“What the bleedin’ hell is this?” Ruby had snarled, stepping forward herself until she and Hannah were eye to eye, practically nose to nose. “And what do you think you’re doing, turning up here?”
Hannah had pulled something from the front of her trench coat: an already open leather wallet embossed with a Metropolitan Police stamp, into which had been slotted a warrant card so convincing Ruby herself had wondered, just for a second, whether it might be real.
“My job, Mrs Redfearn,” Hannah had replied, in a bored-sounding, jobsworth drone Ruby had reckoned she must have borrowed from one of the actors off The Bill. “Lucky for Miss Swift here, we’ve been keeping tabs on you for a while. And I’m sorry to have to tell you, but - you’re nicked.”
(“If I’d had a bit more about me when it happened,” Ruby told El later, “I’d’ve pissed myself laughing at that. It weren’t The Bill she’d be watching - it was the bloody Sweeney”).
“Nicked, am I?” Ruby had snapped back at her, baring her blackened teeth. “How’d you reckon that, then?”
“Do you… still need me, Detective?” Swift had asked Hannah, unusually timorous.
Neither Ruby nor Hannah had bothered to look at her as she’d spoken; had continued instead to bore holes into one another with the aggressive intensity of a pair of warring lionesses on the savannah.
“No,” Hannah had said, when she’d eventually broken eye contact. “You’ve been very helpful, but I can take it from here. Someone from the station will be in touch to let you know when to come in and give your statement.”
“Great. Thank you, that’s… great.”
Swift had begun to sidle away, then stopped herself, apparently remembering something she hadn’t done, but was obliged to do.
“The case,” she’d added, gesturing down at the black briefcase still in her hand. “Do you still…?”
“Yes, please,” Hannah had told her, holding out a hand of her own. Swift passed her the briefcase - with, Ruby had considered, no small degree of reluctance, her fingers tightening to claws around the handle before she finally released her hold.
“And I’ll…?” Swift had continued.
“Get it back? Yes. Obviously. But I’ll need one of my team to take it back to the station to be processed before we can release it. As we talked about.”
Swift, Ruby had thought, had seemed conflicted: instinctive deference to authorities more powerful than her ramming up against an equally instinctive reluctance to part with a case stuffed full - or so Ruby had guessed - of a king’s ransom’s worth of her own money.

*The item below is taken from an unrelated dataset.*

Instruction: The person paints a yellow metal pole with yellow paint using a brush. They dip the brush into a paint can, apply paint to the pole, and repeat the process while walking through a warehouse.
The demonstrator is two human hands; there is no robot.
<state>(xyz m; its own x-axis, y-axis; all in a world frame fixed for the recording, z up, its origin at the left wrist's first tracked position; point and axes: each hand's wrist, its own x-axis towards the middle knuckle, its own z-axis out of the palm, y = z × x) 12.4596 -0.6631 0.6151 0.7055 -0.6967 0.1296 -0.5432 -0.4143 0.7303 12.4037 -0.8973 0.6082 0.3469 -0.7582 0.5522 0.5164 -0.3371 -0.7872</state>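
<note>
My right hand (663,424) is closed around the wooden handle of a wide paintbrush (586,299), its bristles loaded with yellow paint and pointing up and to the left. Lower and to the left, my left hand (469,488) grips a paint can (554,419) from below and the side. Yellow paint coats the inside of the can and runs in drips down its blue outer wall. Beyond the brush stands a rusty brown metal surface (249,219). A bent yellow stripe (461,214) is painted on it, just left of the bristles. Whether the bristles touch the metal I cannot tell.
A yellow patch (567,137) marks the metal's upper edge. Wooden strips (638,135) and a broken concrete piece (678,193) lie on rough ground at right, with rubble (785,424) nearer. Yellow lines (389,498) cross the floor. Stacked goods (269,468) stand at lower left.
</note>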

“And someone from the station will…?”
“Call you with the details of how to reclaim it once we’ve finished with it, yes,” Hannah had answered, impatiently.
She’d turned back to face Ruby; behaving, to all intents and purposes, as if Swift had removed herself from the equation already.
“Great,” Swift had said, somewhat weakly. “Great. I’ll go, then.”
And, no longer able to pretend she hadn’t been summarily dismissed, she’d scurried away from the house - leaving Ruby and Hannah still staring at one another in molten silence on the doorstep.
“What she?” Karen spat, the words fired Hannah’s way like hollow-point bullets. “What are you even fucking talking about, she?”
“You know,” Hannah told Ruby. “You must do. Surely.”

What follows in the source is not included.